A very powerful pattern is the Agent Server: a long-running, per-tenant agent that persists its state across sessions. Unlike ephemeral sandboxes that lose everything on shutdown, an Agent Server keeps its history, context, and learned preferences intact forever.
Each user gets a dedicated Box running its own agent. The agent observes every request and response in a non-blocking way. It builds up a personalized understanding of what that user needs. Over time, it contributes back to a shared Knowledge Base, so insights from one tenant can improve results for everyone. Because boxes are serverless, idle tenants only cost a very low storage rate. When a user returns, their box wakes instantly with all prior state intact (installed packages, file history, learned preferences) and picks up exactly where it left off.

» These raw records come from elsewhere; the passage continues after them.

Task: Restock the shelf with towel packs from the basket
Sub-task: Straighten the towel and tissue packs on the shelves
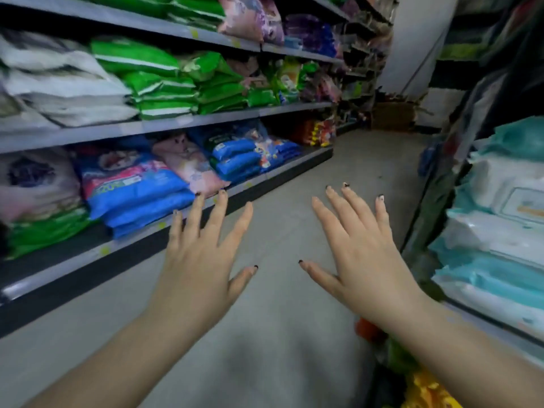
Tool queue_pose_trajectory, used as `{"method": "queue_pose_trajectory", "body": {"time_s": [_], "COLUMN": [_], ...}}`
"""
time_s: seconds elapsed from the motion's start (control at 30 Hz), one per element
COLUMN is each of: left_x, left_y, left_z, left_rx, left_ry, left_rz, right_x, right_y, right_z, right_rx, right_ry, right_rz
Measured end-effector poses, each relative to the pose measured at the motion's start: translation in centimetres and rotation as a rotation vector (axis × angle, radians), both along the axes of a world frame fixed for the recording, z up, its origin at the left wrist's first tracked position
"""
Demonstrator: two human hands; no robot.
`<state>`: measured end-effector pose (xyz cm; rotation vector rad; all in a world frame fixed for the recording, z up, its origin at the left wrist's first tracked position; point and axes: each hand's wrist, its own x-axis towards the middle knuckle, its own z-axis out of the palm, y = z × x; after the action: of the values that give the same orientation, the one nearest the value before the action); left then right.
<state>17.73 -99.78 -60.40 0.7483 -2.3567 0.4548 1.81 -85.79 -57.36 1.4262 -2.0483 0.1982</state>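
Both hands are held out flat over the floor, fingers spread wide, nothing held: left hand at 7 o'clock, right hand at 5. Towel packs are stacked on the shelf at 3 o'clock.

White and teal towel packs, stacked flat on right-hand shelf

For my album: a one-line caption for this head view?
Both hands, left and right, spread open and empty over the aisle floor between stocked shelves.
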Motion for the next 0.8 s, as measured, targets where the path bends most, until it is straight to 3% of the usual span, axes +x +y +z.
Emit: {"method": "queue_pose_trajectory", "body": {"time_s": [0.23,0.4,0.8], "left_x": [8.3,13.8,28.7], "left_y": [-0.3,0.3,0.3], "left_z": [-8.1,-12.3,-16.8], "left_rx": [0.155,0.211,0.359], "left_ry": [-0.136,-0.192,-0.202], "left_rz": [0.196,0.305,0.666], "right_x": [4.9,9.2,25.6], "right_y": [-3.9,-6.8,-15.8], "right_z": [-7.9,-11.7,-14.6], "right_rx": [0.225,0.326,0.487], "right_ry": [-0.156,-0.142,-0.106], "right_rz": [0.100,0.206,0.607]}}
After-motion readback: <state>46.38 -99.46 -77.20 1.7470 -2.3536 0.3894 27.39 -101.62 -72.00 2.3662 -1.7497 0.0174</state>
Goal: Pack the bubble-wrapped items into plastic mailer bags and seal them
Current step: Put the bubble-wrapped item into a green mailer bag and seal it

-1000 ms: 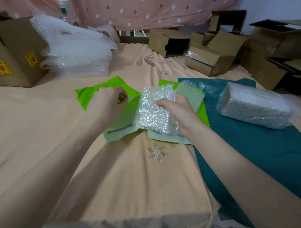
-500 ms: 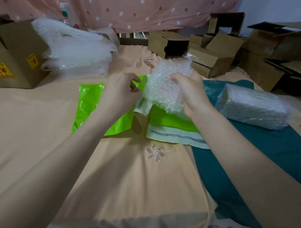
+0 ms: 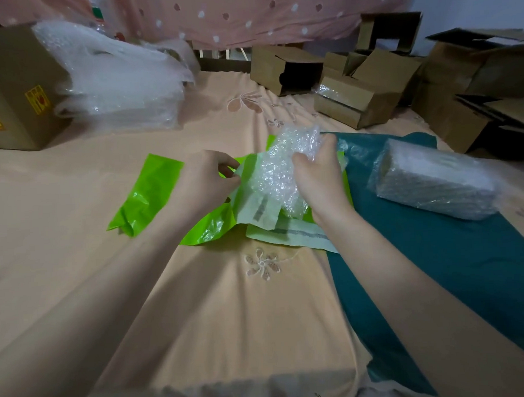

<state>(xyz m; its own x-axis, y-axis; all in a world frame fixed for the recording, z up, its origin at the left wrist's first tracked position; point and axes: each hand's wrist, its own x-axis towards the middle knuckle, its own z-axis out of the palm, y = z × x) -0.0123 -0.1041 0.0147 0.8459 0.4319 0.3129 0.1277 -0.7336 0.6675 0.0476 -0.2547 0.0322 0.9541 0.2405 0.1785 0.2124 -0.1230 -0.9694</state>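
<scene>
My right hand (image 3: pixel 319 178) grips a small bubble-wrapped item (image 3: pixel 279 174), tilted with its lower end down at the mouth of a green mailer bag (image 3: pixel 153 196). My left hand (image 3: pixel 206 179) pinches the pale flap of that bag and holds it up beside the item. A second green mailer (image 3: pixel 291 236) lies flat underneath, its pale flap with a grey adhesive strip facing me. A larger bubble-wrapped block (image 3: pixel 432 180) lies on the teal cloth (image 3: pixel 435 266) to the right.
A peach bedsheet (image 3: pixel 229 318) covers the work surface. A stack of bubble wrap (image 3: pixel 114 81) and a brown carton (image 3: pixel 16 88) stand at the back left. Several open cardboard boxes (image 3: pixel 361 99) crowd the back right.
My right hand has brought the bubble-wrapped item down from its raised position toward the bag mouth. My left hand still holds the flap and has shifted slightly lower.
</scene>
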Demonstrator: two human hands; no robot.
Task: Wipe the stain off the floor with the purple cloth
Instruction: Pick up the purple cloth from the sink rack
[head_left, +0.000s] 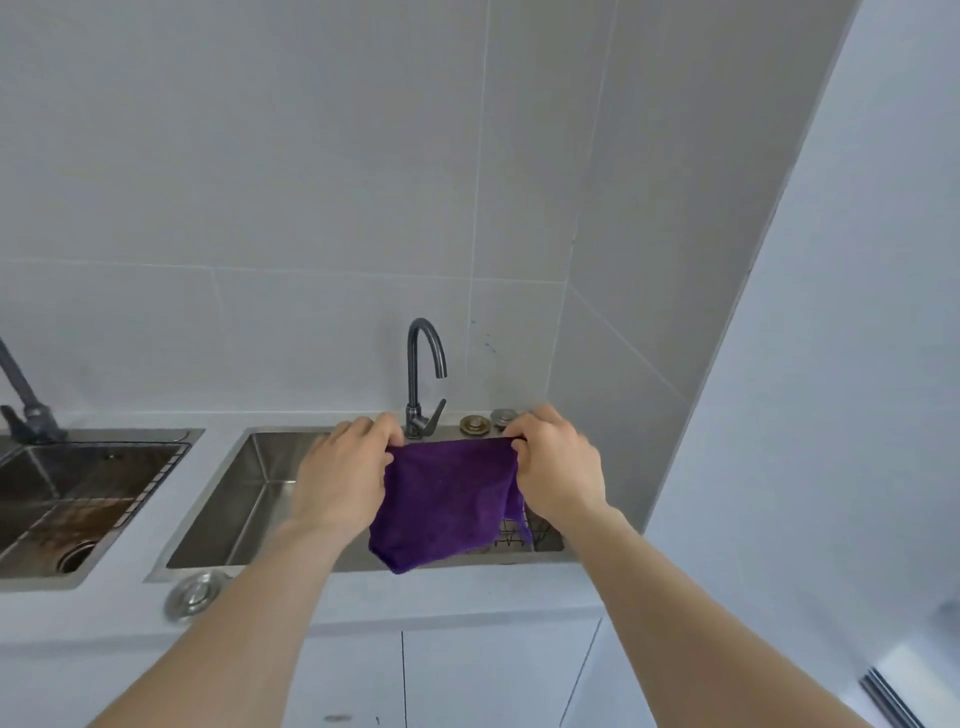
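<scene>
A: Nearest you, what is there?

B: A white counter (467, 592) edge, with your two bare forearms reaching over it.

A: And my hands?

B: Your left hand (343, 478) and right hand (558, 467) each pinch a top corner of the purple cloth (447, 504), which hangs stretched between them above the steel sink (234, 499).

A: Beyond that?

B: A dark curved faucet (423, 374) stands just behind the cloth, against a grey tiled wall (311, 182).
</scene>
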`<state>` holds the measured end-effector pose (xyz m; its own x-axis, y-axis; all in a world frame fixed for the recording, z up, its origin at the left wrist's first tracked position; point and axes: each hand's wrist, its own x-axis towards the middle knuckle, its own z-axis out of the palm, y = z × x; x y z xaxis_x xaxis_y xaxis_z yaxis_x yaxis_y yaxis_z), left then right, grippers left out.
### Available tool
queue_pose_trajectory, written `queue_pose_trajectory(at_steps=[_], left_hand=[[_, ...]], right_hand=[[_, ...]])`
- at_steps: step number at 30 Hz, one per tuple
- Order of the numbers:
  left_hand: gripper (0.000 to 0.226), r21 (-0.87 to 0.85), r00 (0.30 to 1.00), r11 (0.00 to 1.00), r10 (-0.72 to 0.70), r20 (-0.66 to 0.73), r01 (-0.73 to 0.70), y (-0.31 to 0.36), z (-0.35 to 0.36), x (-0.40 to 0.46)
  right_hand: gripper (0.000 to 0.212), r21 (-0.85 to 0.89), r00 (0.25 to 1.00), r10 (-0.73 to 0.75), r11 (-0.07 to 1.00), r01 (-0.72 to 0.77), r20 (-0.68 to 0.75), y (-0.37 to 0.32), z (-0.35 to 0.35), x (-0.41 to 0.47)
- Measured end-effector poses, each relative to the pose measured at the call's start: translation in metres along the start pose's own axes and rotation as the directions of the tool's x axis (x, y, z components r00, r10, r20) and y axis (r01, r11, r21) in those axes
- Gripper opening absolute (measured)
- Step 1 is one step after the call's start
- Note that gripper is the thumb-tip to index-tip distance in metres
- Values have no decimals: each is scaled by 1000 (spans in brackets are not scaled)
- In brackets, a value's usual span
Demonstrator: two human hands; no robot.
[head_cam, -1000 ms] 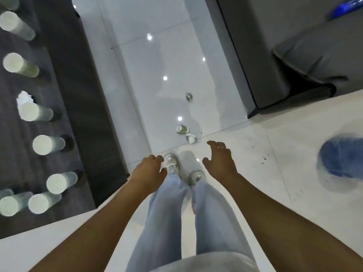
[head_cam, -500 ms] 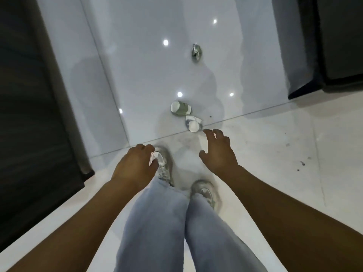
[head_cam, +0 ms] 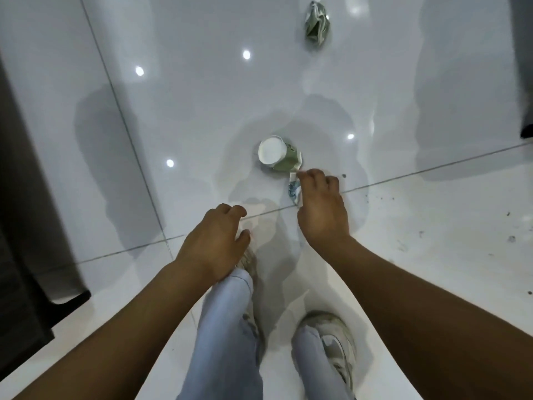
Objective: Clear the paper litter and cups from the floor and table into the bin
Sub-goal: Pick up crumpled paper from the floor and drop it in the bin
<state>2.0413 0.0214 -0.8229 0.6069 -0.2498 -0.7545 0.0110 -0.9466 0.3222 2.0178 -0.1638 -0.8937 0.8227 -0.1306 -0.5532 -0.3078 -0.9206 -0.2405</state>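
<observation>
A green paper cup (head_cam: 281,157) lies on its side on the glossy white floor, its white mouth facing left. Just below it lies a crushed white-and-blue paper cup (head_cam: 293,189), mostly hidden under my right hand (head_cam: 320,210). That hand curls over the crushed cup, with the forefinger at its top edge and the thumb at its lower edge. My left hand (head_cam: 215,241) hovers lower left of the cups, above my left shoe, fingers loosely curled and holding nothing. A third crumpled green cup (head_cam: 316,23) lies farther away at the top.
A dark table (head_cam: 31,255) runs down the left edge. A dark furniture corner (head_cam: 526,82) shows at the right edge. Dark crumbs (head_cam: 432,226) speckle the tile at right. My legs and white shoes (head_cam: 331,345) fill the bottom centre.
I have leaned down and closer to the floor. My right hand moved forward onto the crushed cup. My left hand came forward beside it. The cups have not shifted.
</observation>
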Motion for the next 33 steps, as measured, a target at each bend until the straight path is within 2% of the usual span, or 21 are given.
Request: queue_pose_trajectory(at_steps=[7, 12, 17, 20, 25, 30, 33], left_hand=[[42, -38, 999, 999, 32, 20, -31, 25, -17, -22], [46, -46, 999, 999, 25, 42, -23, 45, -45, -65], [78, -18, 999, 999, 39, -6, -39, 75, -90, -127], [90, -1, 994, 995, 101, -47, -101, 87, -112, -160], [84, 40, 959, 966, 259, -114, -256, 87, -142, -198], [71, 94, 932, 943, 332, -149, -321, 70, -170, -212], [67, 88, 944, 949, 310, -115, -302, 60, -186, -211]], right_hand=[[58, 132, 997, 32, 990, -40, 64, -4, -19, -37], [60, 226, 999, -36, 974, 27, 35, -31, -75, -84], [60, 334, 991, -114, 939, 84, 72, -71, -154, -142], [61, 375, 988, -106, 925, 56, 114, -94, -192, -169], [63, 372, 984, -83, 928, 20, 155, -128, -236, -193], [62, 392, 971, -108, 920, 16, 214, -163, -265, -192], [69, 389, 958, -114, 921, 3, 264, -181, -276, -185]])
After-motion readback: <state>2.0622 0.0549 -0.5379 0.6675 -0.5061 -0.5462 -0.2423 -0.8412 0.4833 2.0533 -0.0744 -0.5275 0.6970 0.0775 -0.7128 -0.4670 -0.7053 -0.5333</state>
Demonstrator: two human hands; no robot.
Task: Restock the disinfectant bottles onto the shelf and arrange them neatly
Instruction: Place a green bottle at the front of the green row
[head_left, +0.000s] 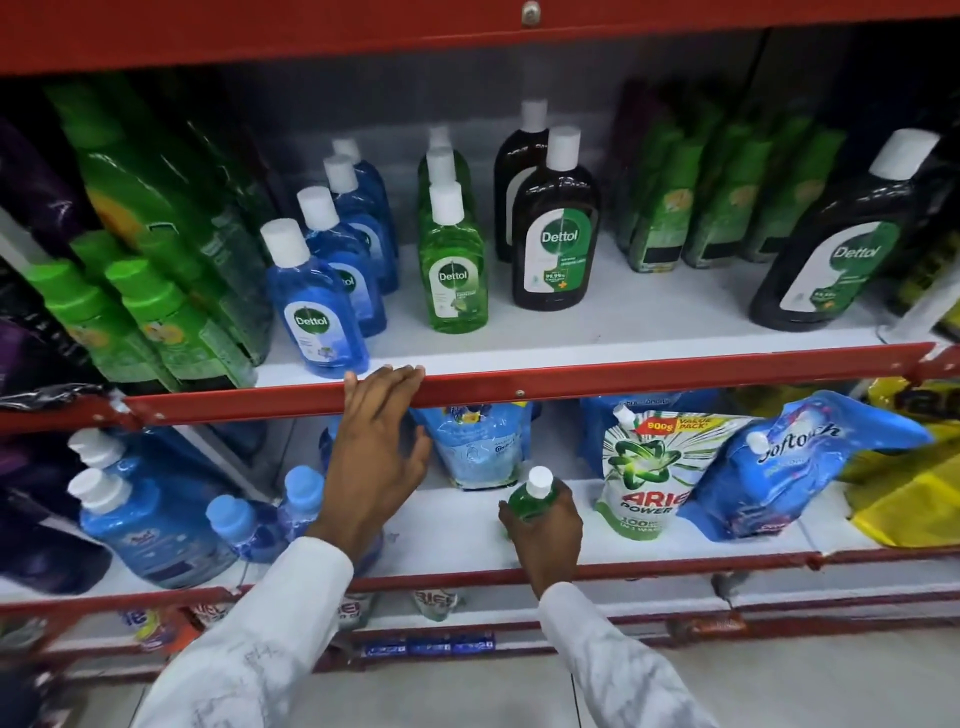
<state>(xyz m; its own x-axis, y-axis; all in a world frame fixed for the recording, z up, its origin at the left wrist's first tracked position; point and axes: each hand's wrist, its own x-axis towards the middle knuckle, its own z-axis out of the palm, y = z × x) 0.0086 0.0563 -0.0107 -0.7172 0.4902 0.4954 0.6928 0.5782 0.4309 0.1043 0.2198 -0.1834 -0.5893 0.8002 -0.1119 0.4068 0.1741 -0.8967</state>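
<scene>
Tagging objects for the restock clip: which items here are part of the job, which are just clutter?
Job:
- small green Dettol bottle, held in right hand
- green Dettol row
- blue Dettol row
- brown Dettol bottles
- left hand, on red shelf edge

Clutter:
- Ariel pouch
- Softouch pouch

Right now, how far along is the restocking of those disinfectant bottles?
Partly done, it seems. The upper shelf already holds a blue row, a green row and two brown bottles, all upright. The right hand grips another small green bottle; the left hand rests open on the shelf's red edge. Left: placing it, probably with the green row.
</scene>
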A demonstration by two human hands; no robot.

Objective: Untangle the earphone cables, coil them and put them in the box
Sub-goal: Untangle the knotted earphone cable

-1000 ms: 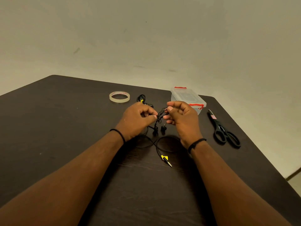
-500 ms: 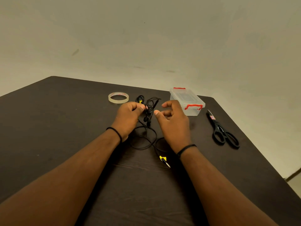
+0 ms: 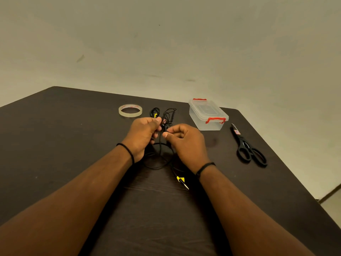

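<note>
A tangle of black earphone cable (image 3: 168, 115) hangs between my hands above the dark table (image 3: 55, 135). My left hand (image 3: 143, 134) pinches the tangle at its left side with curled fingers. My right hand (image 3: 186, 143) pinches a strand just below the knot. Loose loops (image 3: 156, 163) lie on the table under my wrists, ending in a jack plug with a yellow tag (image 3: 182, 182). A second coiled earphone with a yellow tag (image 3: 154, 112) lies behind my left hand. The clear plastic box with red clips (image 3: 208, 115) stands shut to the right.
A roll of clear tape (image 3: 130, 110) lies at the back left of the earphones. Black scissors (image 3: 247, 146) lie to the right of the box, near the table's right edge. A pale wall rises behind the table.
Both hands moved away from me, toward the back of the table, with the tangle. The earbuds that dangled between them a second ago are now hidden. The right hand shifted left.
</note>
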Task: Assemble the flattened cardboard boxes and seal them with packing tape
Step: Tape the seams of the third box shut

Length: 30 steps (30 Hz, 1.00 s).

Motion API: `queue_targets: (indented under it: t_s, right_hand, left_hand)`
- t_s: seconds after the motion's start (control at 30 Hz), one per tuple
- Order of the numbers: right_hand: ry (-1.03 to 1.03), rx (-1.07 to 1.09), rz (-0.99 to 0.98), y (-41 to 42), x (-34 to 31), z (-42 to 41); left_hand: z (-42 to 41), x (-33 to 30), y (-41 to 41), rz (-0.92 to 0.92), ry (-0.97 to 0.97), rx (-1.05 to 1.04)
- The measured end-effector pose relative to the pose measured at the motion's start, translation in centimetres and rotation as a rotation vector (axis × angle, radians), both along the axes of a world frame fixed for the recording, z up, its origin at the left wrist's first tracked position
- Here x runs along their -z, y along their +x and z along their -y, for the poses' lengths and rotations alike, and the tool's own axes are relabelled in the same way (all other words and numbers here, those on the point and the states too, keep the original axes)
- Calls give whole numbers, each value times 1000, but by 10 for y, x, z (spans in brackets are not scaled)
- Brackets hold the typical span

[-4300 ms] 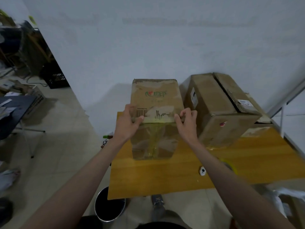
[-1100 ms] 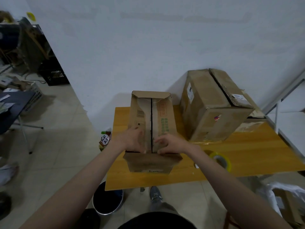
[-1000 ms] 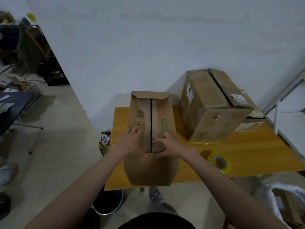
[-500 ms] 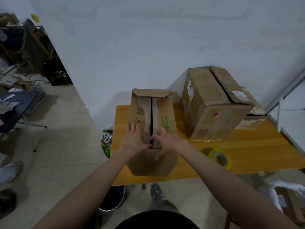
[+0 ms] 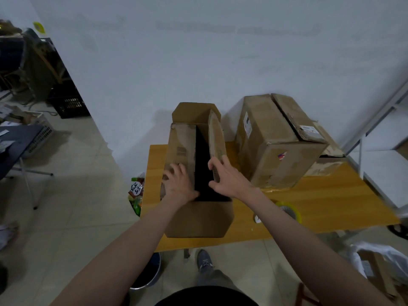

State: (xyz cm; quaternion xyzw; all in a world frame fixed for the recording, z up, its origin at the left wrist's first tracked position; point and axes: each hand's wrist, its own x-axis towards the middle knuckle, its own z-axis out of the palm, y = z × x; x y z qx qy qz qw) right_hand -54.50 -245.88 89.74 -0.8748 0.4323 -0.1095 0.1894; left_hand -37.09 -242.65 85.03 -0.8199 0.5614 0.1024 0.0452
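A small brown cardboard box [image 5: 194, 173] stands on the yellow wooden table [image 5: 320, 202], near its left end; its top is partly open, with a dark gap between the two long flaps; the near short flap hangs down toward the person, and the far short flap stands up. The left hand [image 5: 180, 184] lies flat on the left flap with its fingers straight, pressing it down; the right hand [image 5: 227, 177] holds the edge of the right flap, fingers on top and thumb under it, and that flap tilts up. A big brown cardboard box [image 5: 278, 140] sits just to the right; a roll of yellow packing tape [image 5: 291, 212] lies on the table, partly hidden by the right arm.
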Motion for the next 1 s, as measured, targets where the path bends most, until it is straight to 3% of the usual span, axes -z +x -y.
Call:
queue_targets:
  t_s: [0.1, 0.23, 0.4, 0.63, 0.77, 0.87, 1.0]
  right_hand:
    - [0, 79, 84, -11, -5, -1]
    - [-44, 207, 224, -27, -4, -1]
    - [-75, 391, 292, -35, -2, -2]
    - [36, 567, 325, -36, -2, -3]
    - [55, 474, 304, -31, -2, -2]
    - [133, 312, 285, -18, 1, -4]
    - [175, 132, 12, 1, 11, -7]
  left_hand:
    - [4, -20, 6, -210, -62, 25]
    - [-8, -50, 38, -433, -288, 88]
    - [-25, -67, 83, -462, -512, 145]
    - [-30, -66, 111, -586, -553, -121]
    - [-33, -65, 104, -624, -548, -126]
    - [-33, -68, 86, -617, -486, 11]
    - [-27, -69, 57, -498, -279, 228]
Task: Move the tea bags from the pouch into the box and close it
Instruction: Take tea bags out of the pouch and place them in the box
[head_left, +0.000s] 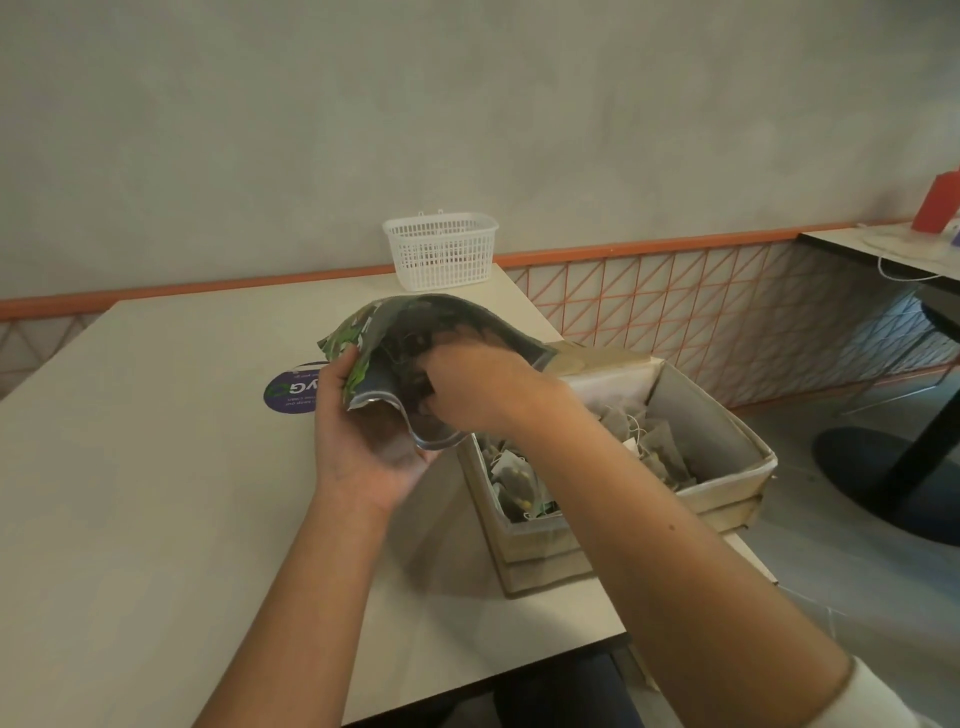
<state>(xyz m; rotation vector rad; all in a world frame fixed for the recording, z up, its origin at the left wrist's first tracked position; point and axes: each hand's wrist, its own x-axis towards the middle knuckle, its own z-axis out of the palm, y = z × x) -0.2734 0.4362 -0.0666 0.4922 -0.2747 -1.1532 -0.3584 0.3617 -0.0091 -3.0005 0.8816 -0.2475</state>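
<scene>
Here, left hand (363, 441) grips the pouch (415, 332) over a beige table (156, 467); right hand (467, 389) unclear.

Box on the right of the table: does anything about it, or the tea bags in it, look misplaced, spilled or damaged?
Nothing is spilled. The box sits open at the table's right edge, its far corner seemingly overhanging. The tea bags lie jumbled inside. The left hand holds the pouch while the right hand reaches in.

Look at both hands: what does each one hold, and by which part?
The left hand grips the pouch at its open mouth edge. The right hand reaches inside; its fingers are hidden.
</scene>
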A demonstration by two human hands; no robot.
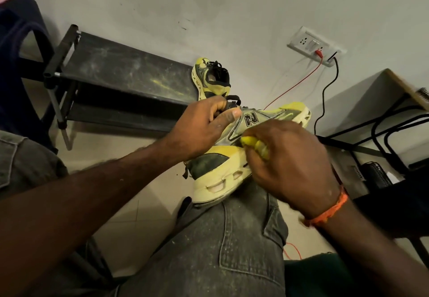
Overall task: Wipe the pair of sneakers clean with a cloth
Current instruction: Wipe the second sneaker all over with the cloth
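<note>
A yellow and grey sneaker (222,169) lies on its side across my right knee, sole toward me. My left hand (202,127) grips it at the collar, thumb on the upper. My right hand (285,162) holds a bunched yellow cloth (255,144), pressed against the sneaker's side just above the midsole. Most of the cloth is hidden in my fist. The second sneaker (212,79) stands on the floor behind, by the wall, its opening facing me.
A dusty black shoe rack (120,73) stands at the left against the wall. A wall socket (313,44) has red and black cables running down. A desk with black metal legs (390,101) and a dark object under it stand at the right.
</note>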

2. Multi-Agent Orchestration

Box’s async SDK lets you spin up multiple boxes in parallel, each running a specialized agent with a distinct role. Once every agent finishes, a final box can synthesize their outputs into a single result.
A practical example is an automated PR review pipeline. When a pull request is opened, you fan out to three boxes. One for security review, one for code quality, and one for architecture. Then you collect their findings in a fourth box that summarizes everything and posts a comment on GitHub.
const pr = "https://github.com/acme/app/pull/42"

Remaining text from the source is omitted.